Assim, muito embora a ANDP seja aguardada com a expectativa de provocar mudanças no mercado a favor da proteção de dados pessoais, monitorando e controlando o tratamento a eles dispensado por todos os agentes, há um temor de que esse papel não venha a ser cumprido a contento. "A Autoridade tanto pode reforçar como enfraquecer a eficácia da LGPD. Torcemos pelo primeiro caso", declara Fragoso.
PRIMEIRAS PUNIÇÕES
Menos de um mês depois de a LGDP entrar em vigor, saiu a primeira sentença judicial por descumprimento da legislação. A ré é a construtora Cyrela, condenada em primeira instância a pagar R$ 10 mil de indenização a um consumidor por ter compartilhado seus dados pessoais com terceiros sem autorização. Após comprar um apartamento, em 2018, ele passou a receber ligações indesejadas de instituições financeiras e empresas de decoração oferecendo serviços associados à aquisição do imóvel.
Em novembro, foi a vez da Serasa Experian. A partir de uma ação do Ministério Público do Distrito Federal (MPF-DF), a Justiça obrigou a empresa a suspender a venda de informações pessoais de clientes sem o consentimento deles, prática que viola a LGPD e o Código de Defesa do Consumidor (CDC).
MULTAS MILIONÁRIAS
Antes de a LGPD entrar em vigor, empresas já vinham sendo punidas no Brasil por violar os direitos dos consumidores em relação à proteção de dados pessoais, com base em outras legislações, como o CDC. Relembre alguns casos:
- Banco Inter: em 2018, a instituição financeira fechou um acordo judicial para pagar R$ 1,5 milhão de multa em função de um ataque hacker que expôs os dados de cerca de 20 mil correntistas.
- Drogaria Araújo: a famosa prática de condicionar descontos mediante o fornecimento de CPF rendeu à rede de farmácias multa de quase R$ 8 milhões, aplicada pelo Ministério Público de Minas Gerais em 2018. No ano seguinte, porém, a Drogaria Araújo fez um acordo e se comprometeu a parar de pedir o CPF dos clientes.
- Facebook: a Secretaria Nacional do Consumidor (Senacon) multou a empresa em R$ 6,6 milhões pelo compartilhamento indevido de dados no caso Cambridge Analytica, em 2019. As informações de 87 milhões de usuários da rede social podem ter sido compartilhadas pela consultoria de marketing político (443 mil no Brasil). O caso ainda está em andamento.
Ainda cabem recursos em ambos os casos, mas para as especialistas, sentenças como essas serão cada vez mais frequentes. "Existe uma série de questões a ser interpretada de maneira detalhada. Muito provavelmente o judiciário terá esse papel inicial de interpretação, aplicando a LGPD a situações concretas", aponta Simão.

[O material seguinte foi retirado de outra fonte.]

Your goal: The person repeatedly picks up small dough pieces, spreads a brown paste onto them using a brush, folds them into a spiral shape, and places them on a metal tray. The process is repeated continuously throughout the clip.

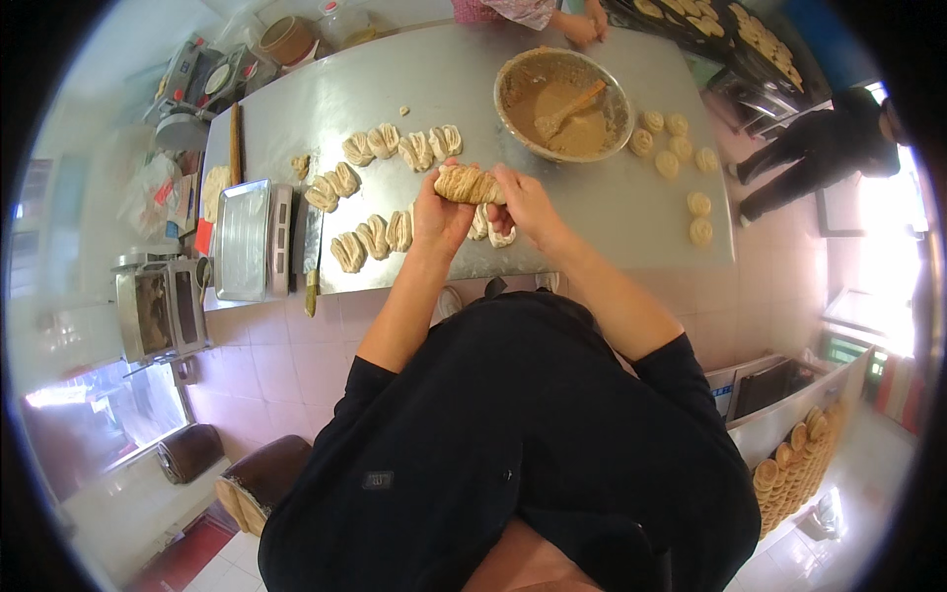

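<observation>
Between both hands I hold a twisted dough roll, streaked with brown paste, raised over the steel worktable. My left hand grips its left end. Around its right end curl the fingers of my right hand. Beneath them lie folded layered dough pieces in a row, partly covered by my hands. Farther back sits another row of folded dough pieces. A steel bowl of brown paste stands behind my right hand, with a wooden spatula resting in it.
Coiled dough rounds are grouped at the table's right. At the left stand a scale, a knife and a rolling pin. Across the table are a co-worker's hands. Trays of dough rounds lie beyond; another person stands right.
</observation>
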A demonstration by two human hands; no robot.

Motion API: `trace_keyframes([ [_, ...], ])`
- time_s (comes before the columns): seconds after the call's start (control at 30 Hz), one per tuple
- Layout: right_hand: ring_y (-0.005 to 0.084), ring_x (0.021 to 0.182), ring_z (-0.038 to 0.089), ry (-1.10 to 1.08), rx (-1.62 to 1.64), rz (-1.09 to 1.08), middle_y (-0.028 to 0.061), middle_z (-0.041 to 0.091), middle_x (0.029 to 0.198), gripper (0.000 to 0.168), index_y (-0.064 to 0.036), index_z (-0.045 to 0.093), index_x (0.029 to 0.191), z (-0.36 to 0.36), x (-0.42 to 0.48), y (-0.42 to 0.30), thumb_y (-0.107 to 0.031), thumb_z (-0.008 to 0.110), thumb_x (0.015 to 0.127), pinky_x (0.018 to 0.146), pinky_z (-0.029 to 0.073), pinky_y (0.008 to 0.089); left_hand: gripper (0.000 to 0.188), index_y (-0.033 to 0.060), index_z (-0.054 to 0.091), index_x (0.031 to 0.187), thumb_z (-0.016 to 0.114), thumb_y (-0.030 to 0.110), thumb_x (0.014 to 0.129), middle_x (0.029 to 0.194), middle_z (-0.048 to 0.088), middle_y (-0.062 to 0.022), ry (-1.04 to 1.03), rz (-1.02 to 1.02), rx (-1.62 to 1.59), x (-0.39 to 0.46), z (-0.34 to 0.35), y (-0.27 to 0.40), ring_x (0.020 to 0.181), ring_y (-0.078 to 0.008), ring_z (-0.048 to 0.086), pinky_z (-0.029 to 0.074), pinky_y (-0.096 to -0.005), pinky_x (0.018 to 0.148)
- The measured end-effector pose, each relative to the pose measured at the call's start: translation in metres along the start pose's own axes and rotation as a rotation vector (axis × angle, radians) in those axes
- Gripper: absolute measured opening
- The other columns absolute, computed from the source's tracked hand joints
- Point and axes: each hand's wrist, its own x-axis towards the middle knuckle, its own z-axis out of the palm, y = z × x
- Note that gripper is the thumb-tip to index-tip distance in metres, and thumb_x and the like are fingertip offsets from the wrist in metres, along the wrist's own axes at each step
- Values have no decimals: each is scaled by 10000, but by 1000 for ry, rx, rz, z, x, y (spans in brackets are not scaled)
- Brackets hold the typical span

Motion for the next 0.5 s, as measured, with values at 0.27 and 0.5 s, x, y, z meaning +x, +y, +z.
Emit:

Para Rielli, da Data Privacy, multas e indenizações podem ter papel educativo e gerar um ''efeito cascata'', provocando mudança de comportamento no mercado. Mas ela lembra que há outras opções. "Esse tipo de sanção não é o único caminho, e a construção de uma real cultura de proteção de dados pessoais depende também de outros fatores, como uma abordagem focada em orientação e conscientização por parte da ANPD".